» **Problem to work on**
What you return should be the full listing, word for word, without a single image.

» **Data block**
________
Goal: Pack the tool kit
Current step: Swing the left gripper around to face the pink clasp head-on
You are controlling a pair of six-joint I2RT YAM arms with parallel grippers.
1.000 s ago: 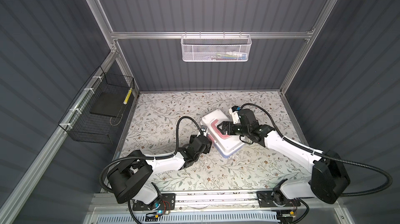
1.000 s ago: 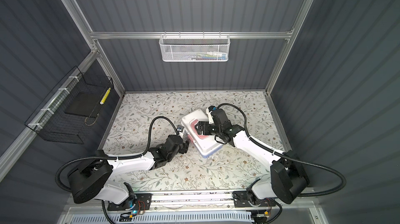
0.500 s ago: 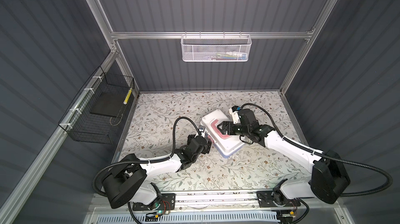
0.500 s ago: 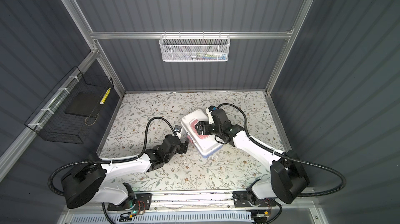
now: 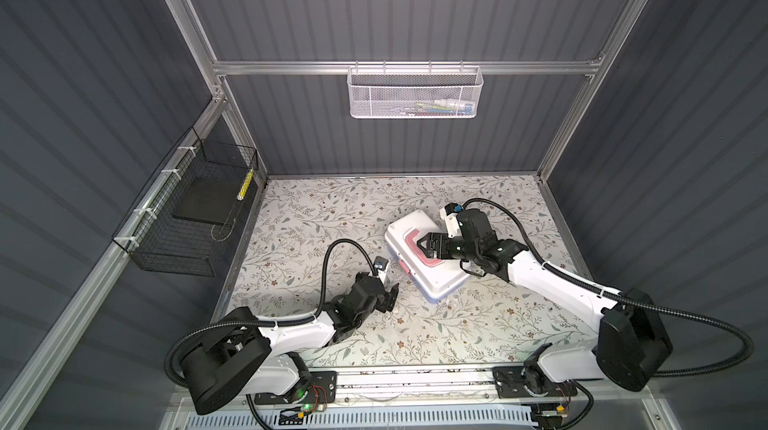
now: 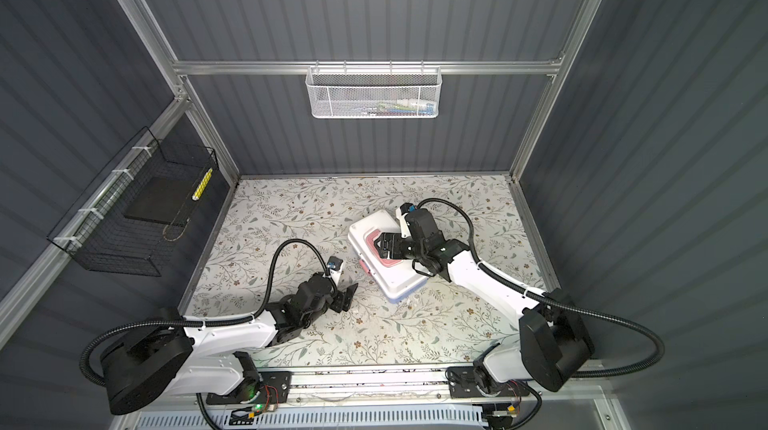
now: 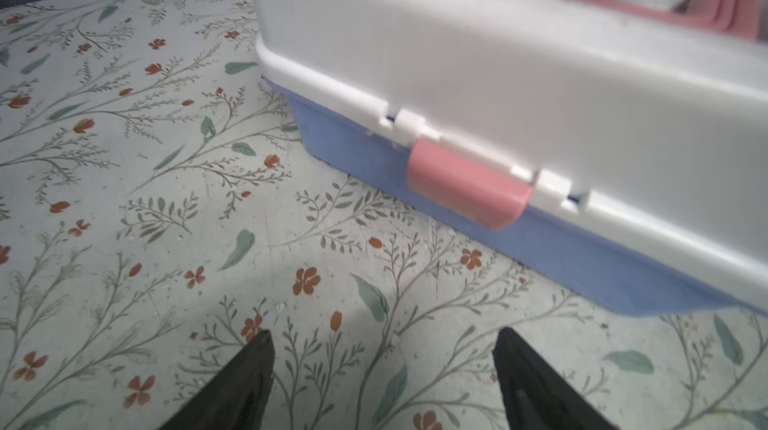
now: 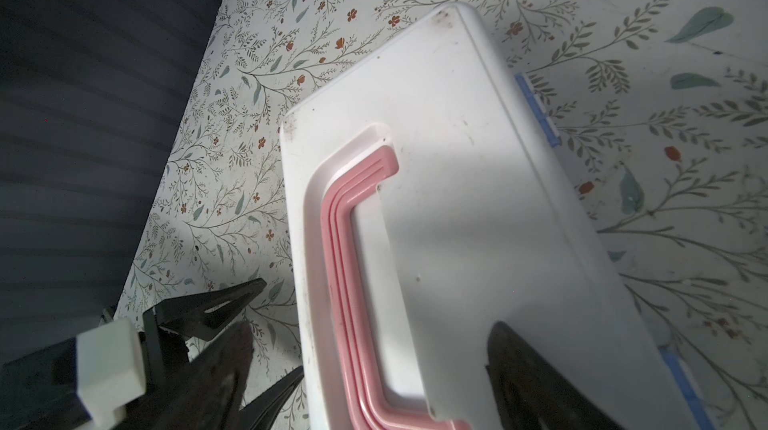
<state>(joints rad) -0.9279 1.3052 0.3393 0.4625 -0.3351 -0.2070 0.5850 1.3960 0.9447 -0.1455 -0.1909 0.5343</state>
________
» **Answer section**
Goal: Pack the tool kit
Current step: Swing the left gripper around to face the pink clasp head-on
You are controlling a pair of six-joint I2RT YAM arms with parallel grippers.
1.000 s ago: 
1.000 s ago: 
0.500 s ago: 
0.500 s ago: 
now: 
now: 
now: 
now: 
<state>(joints rad) -0.9279 1.3052 0.3393 0.4625 -0.3351 -0.2070 0.5850 1.3960 0.9447 -0.1455 -0.1909 0.5343</state>

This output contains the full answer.